No me contestó, ni hizo tampoco el menor gesto, por
lo que me vi forzado a repetir mi pregunta:
-Dime, pequeña, ¿qué es lo que estás haciendo aquí?
-Espantando a los buitres -me contestó con una voz
suave y melodiosa, realmente agradable.
-¿Eres pariente del muerto? -le pregunté.
Ella negó con la cabeza.
-¿Le conocías, entonces -continué, o es que te estás
apiadando de las circunstancias tan poco cristianas de su muerte?

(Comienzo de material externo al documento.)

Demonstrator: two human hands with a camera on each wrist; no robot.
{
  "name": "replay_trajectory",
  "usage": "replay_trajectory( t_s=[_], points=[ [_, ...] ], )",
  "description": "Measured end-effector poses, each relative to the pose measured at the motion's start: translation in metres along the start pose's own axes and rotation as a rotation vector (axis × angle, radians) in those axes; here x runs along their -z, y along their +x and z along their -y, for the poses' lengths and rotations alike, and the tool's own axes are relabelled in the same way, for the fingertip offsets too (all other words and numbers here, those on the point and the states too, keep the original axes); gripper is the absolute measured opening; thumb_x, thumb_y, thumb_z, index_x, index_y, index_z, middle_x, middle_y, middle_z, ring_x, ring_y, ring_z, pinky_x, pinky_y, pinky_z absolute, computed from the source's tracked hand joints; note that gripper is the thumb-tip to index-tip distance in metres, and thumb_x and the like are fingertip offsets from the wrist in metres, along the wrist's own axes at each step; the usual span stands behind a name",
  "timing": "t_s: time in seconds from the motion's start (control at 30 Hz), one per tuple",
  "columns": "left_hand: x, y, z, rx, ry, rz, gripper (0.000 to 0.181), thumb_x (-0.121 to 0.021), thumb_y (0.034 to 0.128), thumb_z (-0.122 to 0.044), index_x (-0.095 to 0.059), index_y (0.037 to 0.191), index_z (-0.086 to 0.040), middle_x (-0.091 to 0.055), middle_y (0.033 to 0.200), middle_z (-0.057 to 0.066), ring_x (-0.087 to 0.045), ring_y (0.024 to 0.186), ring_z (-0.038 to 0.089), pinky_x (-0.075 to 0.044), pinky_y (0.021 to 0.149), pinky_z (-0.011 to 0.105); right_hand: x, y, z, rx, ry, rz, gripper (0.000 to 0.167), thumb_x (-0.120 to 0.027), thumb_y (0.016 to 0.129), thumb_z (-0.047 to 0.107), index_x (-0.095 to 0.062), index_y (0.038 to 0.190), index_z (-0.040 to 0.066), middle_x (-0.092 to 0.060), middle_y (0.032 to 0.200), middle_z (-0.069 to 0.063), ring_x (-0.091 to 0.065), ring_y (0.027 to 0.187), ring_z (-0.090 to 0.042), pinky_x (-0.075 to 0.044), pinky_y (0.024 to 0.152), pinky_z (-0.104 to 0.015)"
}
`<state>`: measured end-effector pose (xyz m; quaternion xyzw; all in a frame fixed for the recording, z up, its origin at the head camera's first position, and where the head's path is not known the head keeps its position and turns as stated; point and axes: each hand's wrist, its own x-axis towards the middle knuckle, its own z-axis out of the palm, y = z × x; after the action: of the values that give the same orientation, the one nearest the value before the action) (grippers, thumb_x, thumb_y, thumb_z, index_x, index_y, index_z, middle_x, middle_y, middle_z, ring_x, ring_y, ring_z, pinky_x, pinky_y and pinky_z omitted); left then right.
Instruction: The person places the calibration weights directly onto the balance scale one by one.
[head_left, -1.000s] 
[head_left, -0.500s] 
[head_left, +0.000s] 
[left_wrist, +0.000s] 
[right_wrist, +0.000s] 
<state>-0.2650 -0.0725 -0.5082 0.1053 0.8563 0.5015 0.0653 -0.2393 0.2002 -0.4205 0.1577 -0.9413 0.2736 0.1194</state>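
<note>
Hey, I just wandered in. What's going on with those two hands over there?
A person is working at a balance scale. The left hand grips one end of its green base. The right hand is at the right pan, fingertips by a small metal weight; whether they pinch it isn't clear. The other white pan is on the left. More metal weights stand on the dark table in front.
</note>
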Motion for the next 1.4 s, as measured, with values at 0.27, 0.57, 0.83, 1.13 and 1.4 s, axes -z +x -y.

Pero la joven permaneció callada, y tuve que reanudar
mi interrogatorio.
-¿Cómo se llamaba, y por qué le ajusticiaron? ¿Cuál
fue su delito?
-Su nombre era Nathaniel Afinger,
y mató a un hombre a causa de una mujer -respondió ella con voz clara, y en un
tono de la mayor indiferencia imag inable,
como si el crimen o el ajusticiamiento fuesen acontecimientos sin el menor
interés. Me quedé estupefacto y la miré severamente, pero su aspecto era tranquilo,
sin que se advirtiese en él nada de asombroso. -¿Conociste al reo?
-No.
-¿Y a pesar de ello vienes hasta aquí para proteger
su cuerpo de las aves carroñeras?
-Sí.
-¿Por qué haces algo así por una persona a la que ni
siquiera conoces?
-Siempre lo hago.
-¿Cómo?
-Siempre que alguien es colgado en este patíbulo, me
acerco hasta aquí y ahuyento a los buitres y cuervos,
obligándolos a buscarse comida en otro lado. ¡Mire..., ahí se acerca otro
buitre!
Profirió un grito salvaje, gesticuló con los brazos
encima de la cabeza y se lanzó a la carrera a través del prado de una forma que
me llevó a creer que estaba loca. La enorme ave se alejó volando, y la joven
retornó tranquilamente a mi lado; apretó sobre el corazón sus manos morenas y
exhaló un profundo suspiro, como si estuviese agotada. Le pregunté con la mayor
amabilidad que fui capaz de darle a mis palabras:
-¿Cuál es tu nombre?
-Benedicta.
-¿Quiénes son tus padres?
-Mi madre murió.
-Bueno, pero ¿quién es tu padre?
Se quedó callada. Entonces la exhorté para que me
dijese dónde vivía. Mi intención era llevarla hasta su casa y apremiar a su
padre para que cuidase mejor de la joven, y no la dejase vagabundear nuevamente
por un sitio tan horrible.
-¿Dónde vives, Benedicta? Dímelo, por favor.
-Aquí.
-¿Cómo que aquí? Pero, hija mía, aquí sólo hay un
patíbulo.
Ella señaló hacia los árboles. Siguiendo la
dirección de su dedo vi entre los pinos una cabaña destartalada que parecía más
un establo que una vivienda. Entonces entendí inmediatamente, mejor que si me
lo hubiese dicho ella misma, quién era su padre.
Al volver al lado de mis compañeros, éstos me preguntaron
quién era aquella joven, y yo les contesté:
-Se llama Benedicta, y es la hija del verdugo.